Departments of Urology and Health Sciences Research (LR, EJB), Mayo Clinic, Rochester, Minnesota.
J Urol. 2013 Nov;190(5):1735-41. doi: 10.1016/j.juro.2013.05.053. Epub 2013 May 29.
Randomized trials demonstrate a benefit to adjuvant radiation therapy after radical prostatectomy in patients with pathologically locally advanced tumors. However, limited data exist on natural history, specifically in men with extraprostatic extension, and wide variability in outcomes has been reported. We evaluated long-term outcomes in patients with pT3aN0 disease and determined predictors of recurrence in these men.
We evaluated 20,744 patients who underwent radical prostatectomy at our clinic between 1987 and 2011. Of these men 1,073 with pT3aN0 disease were identified who did not receive neoadjuvant or adjuvant therapy. Biochemical recurrence-free survival was estimated using the Kaplan-Meier method. Multivariate stepwise selection was used to develop a prognostic model for biochemical recurrence.

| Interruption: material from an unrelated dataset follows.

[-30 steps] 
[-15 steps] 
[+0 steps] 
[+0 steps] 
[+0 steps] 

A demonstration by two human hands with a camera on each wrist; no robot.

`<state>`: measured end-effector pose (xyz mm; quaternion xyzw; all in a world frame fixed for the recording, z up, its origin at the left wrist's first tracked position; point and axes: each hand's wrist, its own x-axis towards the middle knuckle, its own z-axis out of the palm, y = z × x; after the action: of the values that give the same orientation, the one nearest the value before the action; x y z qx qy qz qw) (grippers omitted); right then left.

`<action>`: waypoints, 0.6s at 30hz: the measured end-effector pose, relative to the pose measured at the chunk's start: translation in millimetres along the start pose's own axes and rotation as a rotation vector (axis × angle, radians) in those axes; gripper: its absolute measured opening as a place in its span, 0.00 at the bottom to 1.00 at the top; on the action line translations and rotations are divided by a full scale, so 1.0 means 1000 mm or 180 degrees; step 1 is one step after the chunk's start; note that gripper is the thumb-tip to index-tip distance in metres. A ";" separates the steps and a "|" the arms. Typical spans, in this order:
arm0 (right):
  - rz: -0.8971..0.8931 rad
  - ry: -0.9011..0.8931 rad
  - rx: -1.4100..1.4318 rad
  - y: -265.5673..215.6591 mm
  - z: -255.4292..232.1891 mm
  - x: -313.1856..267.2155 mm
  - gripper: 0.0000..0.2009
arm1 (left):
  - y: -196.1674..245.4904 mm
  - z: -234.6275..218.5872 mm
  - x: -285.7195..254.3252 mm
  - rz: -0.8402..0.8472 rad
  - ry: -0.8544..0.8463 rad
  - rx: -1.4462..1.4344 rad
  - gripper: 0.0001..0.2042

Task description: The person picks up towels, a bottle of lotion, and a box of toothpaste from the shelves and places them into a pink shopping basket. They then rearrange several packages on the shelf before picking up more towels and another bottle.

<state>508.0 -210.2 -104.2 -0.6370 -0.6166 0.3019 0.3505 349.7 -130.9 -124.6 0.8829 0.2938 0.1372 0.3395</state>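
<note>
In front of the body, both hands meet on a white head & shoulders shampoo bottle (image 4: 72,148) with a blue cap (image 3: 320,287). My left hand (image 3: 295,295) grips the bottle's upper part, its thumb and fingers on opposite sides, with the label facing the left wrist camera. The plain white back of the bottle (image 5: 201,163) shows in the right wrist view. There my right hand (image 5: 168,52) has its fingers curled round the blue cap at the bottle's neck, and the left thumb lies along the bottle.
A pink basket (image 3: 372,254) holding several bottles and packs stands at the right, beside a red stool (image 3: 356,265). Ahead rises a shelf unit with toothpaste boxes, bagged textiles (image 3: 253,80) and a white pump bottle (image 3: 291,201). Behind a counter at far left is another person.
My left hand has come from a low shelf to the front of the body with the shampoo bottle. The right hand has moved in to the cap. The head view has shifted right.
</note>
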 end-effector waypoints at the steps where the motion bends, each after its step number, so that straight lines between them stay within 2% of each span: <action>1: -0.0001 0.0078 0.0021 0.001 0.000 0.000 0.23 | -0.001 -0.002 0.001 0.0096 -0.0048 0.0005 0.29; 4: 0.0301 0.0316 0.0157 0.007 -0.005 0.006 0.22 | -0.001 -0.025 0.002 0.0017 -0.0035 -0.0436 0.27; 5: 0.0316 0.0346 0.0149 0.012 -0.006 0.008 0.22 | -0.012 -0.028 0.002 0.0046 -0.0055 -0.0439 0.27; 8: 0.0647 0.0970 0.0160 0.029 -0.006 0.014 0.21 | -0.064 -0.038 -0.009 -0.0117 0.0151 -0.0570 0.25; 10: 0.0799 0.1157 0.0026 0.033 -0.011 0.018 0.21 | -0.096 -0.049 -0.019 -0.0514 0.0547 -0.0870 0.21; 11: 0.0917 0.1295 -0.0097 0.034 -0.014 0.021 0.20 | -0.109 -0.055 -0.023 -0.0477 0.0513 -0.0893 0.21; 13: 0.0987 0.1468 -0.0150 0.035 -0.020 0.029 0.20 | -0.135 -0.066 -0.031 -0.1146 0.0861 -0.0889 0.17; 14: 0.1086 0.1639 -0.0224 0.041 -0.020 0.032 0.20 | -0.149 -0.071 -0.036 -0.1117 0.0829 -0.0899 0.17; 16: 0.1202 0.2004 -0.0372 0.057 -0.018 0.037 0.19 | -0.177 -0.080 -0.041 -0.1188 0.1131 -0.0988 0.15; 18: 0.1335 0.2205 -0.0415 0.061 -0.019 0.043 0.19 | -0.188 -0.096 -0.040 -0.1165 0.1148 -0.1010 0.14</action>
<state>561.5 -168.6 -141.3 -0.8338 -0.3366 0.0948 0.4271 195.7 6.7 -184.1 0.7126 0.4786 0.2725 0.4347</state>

Median followup after radical prostatectomy was 10.9 years, during which 449 patients experienced biochemical recurrence. On stepwise selection preoperative prostate specific antigen (HR 1.3, p=0.0003), clinical tumor stage (HR 1.2, p=0.001), pathological Gleason score (HR 1.9, p<0.0001), surgical margin status (HR 1.6, p<0.0001) and detectable first postoperative prostate specific antigen (HR 2.2, p<0.0001) were significantly associated with biochemical recurrence. Cumulative weighted scores of these variables were used to stratify patients into quintiles according to biochemical recurrence risk. The 15-year biochemical recurrence-free survival rate in the lowest to the highest risk group was 70%, 56%, 44%, 34% and 25%, respectively (p<0.0001). The c-index for this model was 0.69.
We present a model to individualize the estimation of biochemical recurrence in men with pT3aN0 disease at radical prostatectomy. These data may be used for patient counseling, specifically in regard to risk stratification when discussing secondary therapy.
随机试验表明,对于病理局部晚期肿瘤的根治性前列腺切除术后的辅助放疗有获益。然而,关于自然病史的数据有限,特别是在外周延伸的男性中,并且报道的结果差异很大。我们评估了 pT3aN0 疾病患者的长期结果,并确定了这些患者复发的预测因素。
我们评估了 1987 年至 2011 年在我们诊所接受根治性前列腺切除术的 20744 名患者。在这些患者中,有 1073 名患有 pT3aN0 疾病,未接受新辅助或辅助治疗。使用 Kaplan-Meier 方法估计生化无复发生存率。采用逐步多元选择法建立生化复发的预后模型。
根治性前列腺切除术后中位随访时间为 10.9 年,在此期间有 449 例患者发生生化复发。逐步选择中,术前前列腺特异性抗原(HR 1.3,p=0.0003)、临床肿瘤分期(HR 1.2,p=0.001)、病理 Gleason 评分(HR 1.9,p<0.0001)、手术切缘状态(HR 1.6,p<0.0001)和可检测的术后首次前列腺特异性抗原(HR 2.2,p<0.0001)与生化复发显著相关。根据生化复发风险,将这些变量的累积加权评分用于将患者分层为五组。在最低到最高风险组中,15 年生化无复发生存率分别为 70%、56%、44%、34%和 25%(p<0.0001)。该模型的 c 指数为 0.69。
我们提出了一种模型,可以对根治性前列腺切除术后 pT3aN0 疾病患者的生化复发进行个体化估计。这些数据可用于患者咨询,特别是在讨论辅助治疗时,可用于风险分层。